[[ Study material, beginning ]]
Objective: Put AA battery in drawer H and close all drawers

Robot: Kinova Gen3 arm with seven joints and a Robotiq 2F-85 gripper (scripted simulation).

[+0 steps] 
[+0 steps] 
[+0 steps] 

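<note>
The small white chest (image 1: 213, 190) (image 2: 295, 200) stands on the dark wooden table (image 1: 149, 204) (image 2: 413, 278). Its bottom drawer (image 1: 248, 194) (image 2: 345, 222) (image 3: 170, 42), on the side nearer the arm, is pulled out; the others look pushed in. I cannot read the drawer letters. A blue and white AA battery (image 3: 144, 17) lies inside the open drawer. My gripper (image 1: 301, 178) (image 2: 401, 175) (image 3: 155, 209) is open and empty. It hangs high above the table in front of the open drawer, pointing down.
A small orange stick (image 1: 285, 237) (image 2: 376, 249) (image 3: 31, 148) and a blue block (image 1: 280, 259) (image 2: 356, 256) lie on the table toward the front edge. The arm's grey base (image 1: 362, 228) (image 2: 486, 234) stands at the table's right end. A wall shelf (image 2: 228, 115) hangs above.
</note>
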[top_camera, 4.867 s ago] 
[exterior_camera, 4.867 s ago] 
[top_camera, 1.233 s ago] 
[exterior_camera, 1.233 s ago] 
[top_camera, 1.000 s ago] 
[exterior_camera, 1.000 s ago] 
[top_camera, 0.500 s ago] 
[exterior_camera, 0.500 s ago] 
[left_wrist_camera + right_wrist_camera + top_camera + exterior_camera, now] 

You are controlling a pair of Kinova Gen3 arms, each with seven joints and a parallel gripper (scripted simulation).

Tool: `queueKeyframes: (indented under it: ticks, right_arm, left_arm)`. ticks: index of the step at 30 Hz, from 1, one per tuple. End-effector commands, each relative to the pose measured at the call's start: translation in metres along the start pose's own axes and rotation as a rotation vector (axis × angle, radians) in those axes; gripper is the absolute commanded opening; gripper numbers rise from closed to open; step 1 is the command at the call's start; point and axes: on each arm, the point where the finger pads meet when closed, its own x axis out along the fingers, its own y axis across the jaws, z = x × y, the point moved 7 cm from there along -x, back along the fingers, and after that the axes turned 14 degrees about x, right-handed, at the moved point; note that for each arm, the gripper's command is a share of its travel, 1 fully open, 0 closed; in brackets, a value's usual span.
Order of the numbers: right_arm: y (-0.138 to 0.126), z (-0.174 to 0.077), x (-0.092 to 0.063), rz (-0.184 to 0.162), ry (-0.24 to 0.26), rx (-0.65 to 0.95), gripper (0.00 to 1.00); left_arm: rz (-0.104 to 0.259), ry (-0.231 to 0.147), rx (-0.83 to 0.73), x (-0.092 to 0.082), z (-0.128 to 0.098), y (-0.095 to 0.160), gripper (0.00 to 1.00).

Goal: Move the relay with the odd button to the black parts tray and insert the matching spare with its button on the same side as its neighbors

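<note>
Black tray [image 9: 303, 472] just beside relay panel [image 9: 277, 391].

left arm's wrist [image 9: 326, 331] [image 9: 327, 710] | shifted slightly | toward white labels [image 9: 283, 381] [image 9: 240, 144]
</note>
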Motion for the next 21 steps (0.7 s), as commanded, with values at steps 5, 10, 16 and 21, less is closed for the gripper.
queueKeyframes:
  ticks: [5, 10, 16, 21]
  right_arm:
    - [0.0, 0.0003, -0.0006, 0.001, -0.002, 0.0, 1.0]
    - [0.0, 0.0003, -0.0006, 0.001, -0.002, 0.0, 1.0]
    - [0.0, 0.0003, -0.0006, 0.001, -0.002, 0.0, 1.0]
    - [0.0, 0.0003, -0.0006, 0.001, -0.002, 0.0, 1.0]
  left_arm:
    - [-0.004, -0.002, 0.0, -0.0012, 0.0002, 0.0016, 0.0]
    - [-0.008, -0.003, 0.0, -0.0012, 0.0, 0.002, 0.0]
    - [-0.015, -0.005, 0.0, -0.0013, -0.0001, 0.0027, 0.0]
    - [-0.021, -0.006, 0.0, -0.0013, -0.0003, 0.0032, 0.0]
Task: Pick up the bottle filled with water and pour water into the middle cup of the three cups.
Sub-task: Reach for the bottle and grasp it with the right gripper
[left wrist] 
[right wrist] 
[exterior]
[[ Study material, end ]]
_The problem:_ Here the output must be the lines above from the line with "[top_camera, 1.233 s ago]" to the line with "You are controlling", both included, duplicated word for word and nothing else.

_Solution below:_
[top_camera, 1.233 s ago] 
[exterior_camera, 1.233 s ago] 
[top_camera, 1.000 s ago] 
[exterior_camera, 1.000 s ago] 
[top_camera, 0.500 s ago] 
[exterior_camera, 0.500 s ago] 
[left_wrist_camera + right_wrist_camera + top_camera + exterior_camera, now] 

You are controlling a pair of Kinova Gen3 arms, each with seven joints and a parallel gripper (scripted simulation).

No further output will be produced for this exercise.